The central dilemma is access versus cost allocation: removing copays and deductibles at the point of care will likely increase use of recommended maternal and postpartum services and reduce a known barrier to care, but it shifts expense onto insurers, employers, and ultimately premiums, which could make coverage less affordable for some. Policymakers and regulators will have to decide whether the public‑health benefits of broader, free access outweigh the risk that plans respond with narrower networks, tighter utilization controls, or higher premiums that reintroduce affordability problems in another form.

The bill creates a clear federal floor for maternity and newborn coverage, but it leaves several implementation questions unresolved. It uses the ACA’s cost‑sharing definition to ban deductibles, copays, and coinsurance, but it does not address balance billing, facility fees, or the interaction with out‑of‑network charges—areas where patients can still face large bills despite zero cost‑sharing at point of service.

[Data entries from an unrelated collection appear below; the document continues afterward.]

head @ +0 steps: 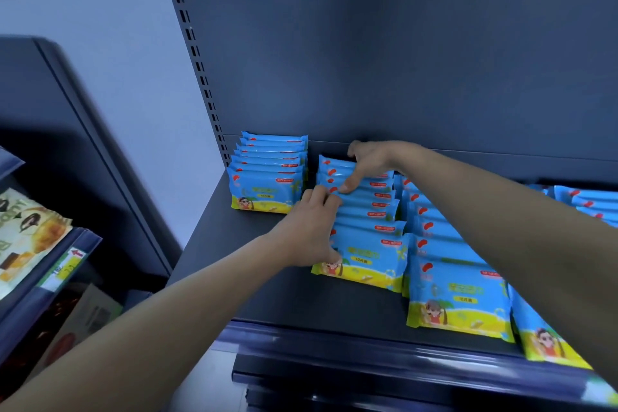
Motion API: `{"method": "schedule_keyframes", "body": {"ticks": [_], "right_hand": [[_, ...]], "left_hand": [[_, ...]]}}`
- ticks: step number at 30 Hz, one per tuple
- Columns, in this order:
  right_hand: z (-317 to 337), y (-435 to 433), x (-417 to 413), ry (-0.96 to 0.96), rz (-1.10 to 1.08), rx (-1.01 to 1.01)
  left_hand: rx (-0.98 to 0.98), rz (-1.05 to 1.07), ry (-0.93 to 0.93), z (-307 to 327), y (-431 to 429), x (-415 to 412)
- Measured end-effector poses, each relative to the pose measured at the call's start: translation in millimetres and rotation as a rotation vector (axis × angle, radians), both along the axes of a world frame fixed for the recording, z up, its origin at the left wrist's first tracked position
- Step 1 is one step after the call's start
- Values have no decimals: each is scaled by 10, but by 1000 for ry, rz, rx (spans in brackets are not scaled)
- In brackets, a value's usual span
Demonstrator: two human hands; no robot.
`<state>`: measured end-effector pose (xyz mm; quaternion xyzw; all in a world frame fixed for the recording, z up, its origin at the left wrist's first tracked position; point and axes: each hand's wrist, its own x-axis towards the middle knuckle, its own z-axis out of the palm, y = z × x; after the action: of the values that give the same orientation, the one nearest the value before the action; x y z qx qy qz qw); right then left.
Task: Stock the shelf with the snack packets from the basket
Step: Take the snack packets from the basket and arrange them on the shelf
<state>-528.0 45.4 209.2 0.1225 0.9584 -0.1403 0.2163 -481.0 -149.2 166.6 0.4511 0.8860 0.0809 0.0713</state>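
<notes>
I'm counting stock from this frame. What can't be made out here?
Head view:
- Basket: out of frame.
- Rightmost rows: cut by the edge, covered by the right forearm.
- Packet print: too small.
- Right hand fingers behind the middle row: hidden.

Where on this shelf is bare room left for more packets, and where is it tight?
Bare shelf lies ahead of the leftmost row, up to the front edge, and a strip ahead of the second row. A slim gap splits those two rows. The right-hand rows stand packed together.
</notes>
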Motion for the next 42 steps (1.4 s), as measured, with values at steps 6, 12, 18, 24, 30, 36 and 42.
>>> {"method": "schedule_keyframes", "body": {"ticks": [6,12,18,24,30,36,42], "right_hand": [[78,116,44,303,4,-114],[150,270,203,580,-278,-111],[-62,224,318,291,-504,-515],[-201,117,305,346,-636,-652],[-140,72,274,391,-763,-863],[-140,-7,203,433,-771,-667],[-104,-50,206,462,-754,-531]], "left_hand": [[71,104,168,-5,223,-129],[92,192,233,-38,416,-194],[29,204,64,-32,471,-171],[123,246,-103,-19,423,-193],[14,268,71,10,406,-140],[-48,254,279,-11,394,-142],[-47,223,366,-49,370,-199]]}}
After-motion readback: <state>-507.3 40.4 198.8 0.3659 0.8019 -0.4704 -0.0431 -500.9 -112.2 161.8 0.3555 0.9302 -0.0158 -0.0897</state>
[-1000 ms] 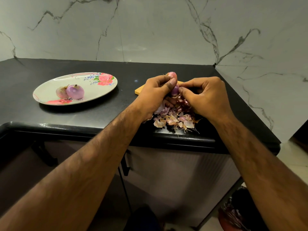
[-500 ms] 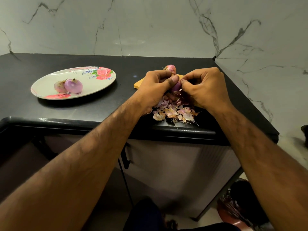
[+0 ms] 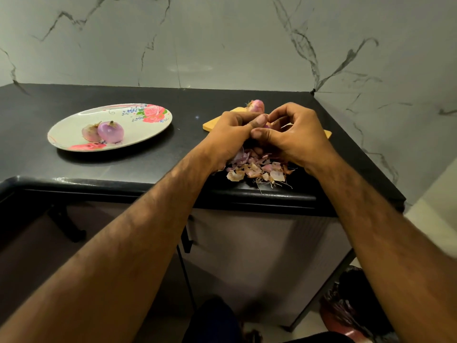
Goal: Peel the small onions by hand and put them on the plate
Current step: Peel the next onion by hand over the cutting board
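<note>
Pinching a mostly hidden onion, left grip and right grip cover the board; peels below, second onion behind.

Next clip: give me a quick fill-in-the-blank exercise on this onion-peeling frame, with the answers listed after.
1. The floral plate holds ___ peeled onions.
2. The left hand and right hand pinch a mostly hidden small onion above a pile of onion ___.
3. Another onion, behind the hands, rests on a wooden ___.
Answers: two; skins; cutting board.
</note>
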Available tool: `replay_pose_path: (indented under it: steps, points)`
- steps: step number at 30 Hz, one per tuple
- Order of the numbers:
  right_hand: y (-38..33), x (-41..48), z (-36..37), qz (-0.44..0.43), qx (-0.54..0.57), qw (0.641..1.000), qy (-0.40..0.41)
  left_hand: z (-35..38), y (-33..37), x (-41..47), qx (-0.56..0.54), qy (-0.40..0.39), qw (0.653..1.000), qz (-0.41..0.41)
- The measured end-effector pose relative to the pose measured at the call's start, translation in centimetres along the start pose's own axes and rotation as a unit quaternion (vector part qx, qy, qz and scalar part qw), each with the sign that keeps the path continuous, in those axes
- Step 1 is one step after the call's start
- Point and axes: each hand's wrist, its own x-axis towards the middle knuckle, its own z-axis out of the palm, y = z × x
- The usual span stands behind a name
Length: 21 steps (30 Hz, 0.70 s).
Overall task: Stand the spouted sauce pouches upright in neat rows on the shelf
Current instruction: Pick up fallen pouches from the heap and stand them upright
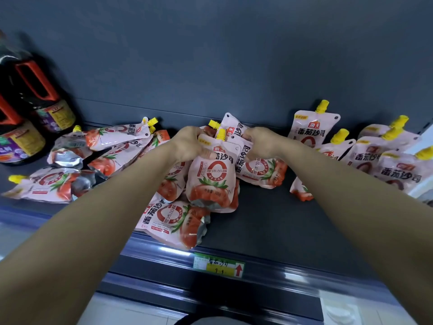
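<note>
Pink tomato-sauce pouches with yellow spouts cover a dark shelf. My left hand grips the top of an upright pouch at the middle. My right hand holds a tilted pouch just behind and to the right of it. A flat pouch lies at the shelf's front edge below them. Several pouches lie toppled in a heap on the left. Several others stand upright in rows on the right.
Dark soy-sauce jugs with red handles stand at the far left of the shelf. A green and yellow price tag sits on the shelf's front rail. The grey back wall rises behind the pouches.
</note>
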Motion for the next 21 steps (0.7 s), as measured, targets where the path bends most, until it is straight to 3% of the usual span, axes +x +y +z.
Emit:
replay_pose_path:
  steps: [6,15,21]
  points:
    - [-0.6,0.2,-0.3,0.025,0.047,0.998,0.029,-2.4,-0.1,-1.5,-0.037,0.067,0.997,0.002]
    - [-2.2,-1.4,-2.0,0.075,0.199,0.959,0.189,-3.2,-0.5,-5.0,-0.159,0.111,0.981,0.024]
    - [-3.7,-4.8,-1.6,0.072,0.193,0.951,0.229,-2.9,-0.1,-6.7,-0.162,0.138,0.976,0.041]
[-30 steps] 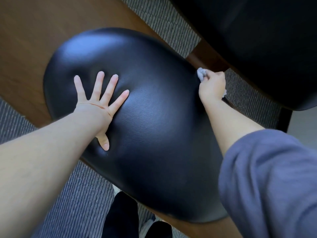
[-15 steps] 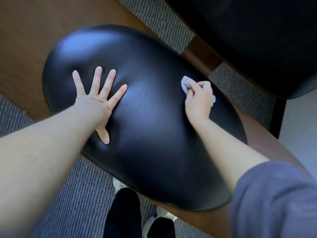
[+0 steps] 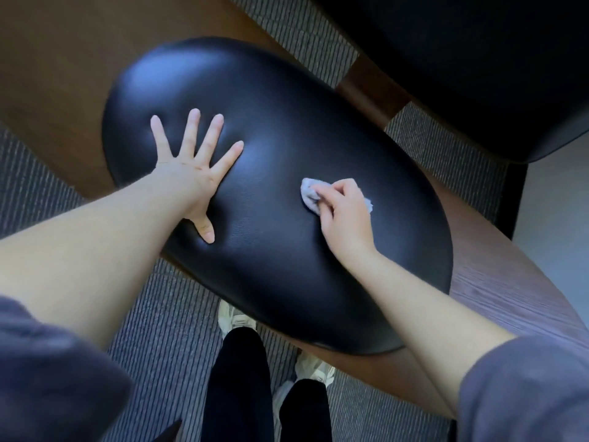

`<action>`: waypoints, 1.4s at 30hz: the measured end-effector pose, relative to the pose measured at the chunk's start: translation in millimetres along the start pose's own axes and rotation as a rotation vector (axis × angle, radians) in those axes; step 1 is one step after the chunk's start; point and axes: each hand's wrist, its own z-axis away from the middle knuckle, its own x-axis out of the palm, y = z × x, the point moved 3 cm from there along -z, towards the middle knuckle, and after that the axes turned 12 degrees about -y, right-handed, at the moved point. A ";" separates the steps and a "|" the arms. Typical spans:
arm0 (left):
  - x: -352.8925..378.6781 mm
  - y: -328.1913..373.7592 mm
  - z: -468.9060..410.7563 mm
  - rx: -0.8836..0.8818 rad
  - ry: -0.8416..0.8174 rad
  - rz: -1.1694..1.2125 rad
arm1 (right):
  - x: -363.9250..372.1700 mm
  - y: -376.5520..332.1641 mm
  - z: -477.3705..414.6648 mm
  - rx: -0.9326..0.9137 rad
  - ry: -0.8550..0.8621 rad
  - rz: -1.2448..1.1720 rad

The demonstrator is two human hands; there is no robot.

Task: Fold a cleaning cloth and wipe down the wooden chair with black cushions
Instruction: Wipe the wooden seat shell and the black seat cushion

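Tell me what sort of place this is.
Probably an office lounge or waiting area, though that is a guess. Striped grey carpet covers the floor, and the wooden chair frame carries a glossy black cushion.

There are two hands: left hand (image 3: 186, 173), right hand (image 3: 345, 218). There is one cloth (image 3: 308, 193). There are two black cushions: near cushion (image 3: 280, 266), far cushion (image 3: 462, 59). Two shoes: left shoe (image 3: 236, 318), right shoe (image 3: 314, 369). Two sleeves: left sleeve (image 3: 47, 378), right sleeve (image 3: 526, 393).
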 end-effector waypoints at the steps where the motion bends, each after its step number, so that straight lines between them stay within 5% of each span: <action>1: -1.0 -0.1 0.4 -0.001 -0.002 -0.001 | 5.2 -7.2 8.9 -0.060 -0.025 0.009; 6: -0.8 1.8 3.0 -0.009 -0.022 -0.024 | 28.3 -34.0 72.4 -0.445 -0.311 0.091; 12: 4.2 7.1 7.6 0.060 -0.011 -0.016 | 20.7 -25.8 60.2 -0.147 -0.109 0.031; 19: 21.4 42.3 4.1 0.081 -0.008 -0.034 | 37.1 -45.2 95.3 -0.588 -0.395 0.117; 24: 25.0 40.1 1.3 0.098 0.067 -0.005 | 28.0 -30.5 80.9 -0.338 -0.215 0.035; 32: 32.3 37.2 2.5 0.125 0.145 0.019 | 44.2 -38.0 97.4 -0.261 -0.187 -0.071; 37: 36.4 38.4 6.3 0.123 0.186 0.032 | 59.4 -51.0 123.1 -0.616 -0.391 0.117; 42: 39.6 40.5 9.2 0.099 0.226 0.049 | 63.4 -58.7 107.7 -0.499 -0.279 0.085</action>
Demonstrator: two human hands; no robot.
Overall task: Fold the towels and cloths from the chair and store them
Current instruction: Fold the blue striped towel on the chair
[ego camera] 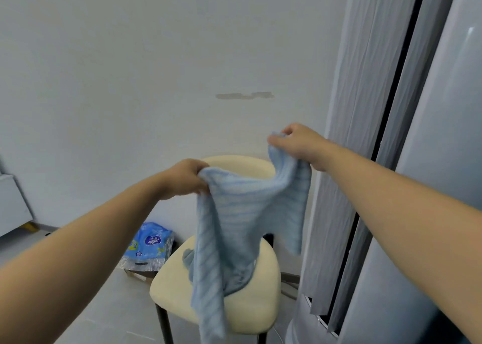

Regulators will need to issue guidance on scope (for example, which specific CPT/HCPCS codes fall under the new mandatory coverage) and on how prior authorization, utilization management, and medical‑necessity rules apply to services that must be covered without cost‑sharing.

Another operational tension concerns cost allocation. Eliminating point‑of‑care payments reduces financial barriers but increases plan liabilities; insurers and self‑insured employers are likely to recoup costs through premiums or other design changes (narrower networks, increased use of prior authorization, or shifted cost‑containment elsewhere).

The bill also cross‑references existing provisions (PHS Act §2725 and related ERISA/IRC citations), but those references rely on regulators to harmonize benefit lists and enforcement. Finally, the statute defines postpartum as one year after pregnancy ends and extends behavioral‑health coverage to non‑birthing legal parents, yet it does not define 'legal parent'—which could spawn coverage disputes that hinge on state family law or timing of legal parenthood determinations.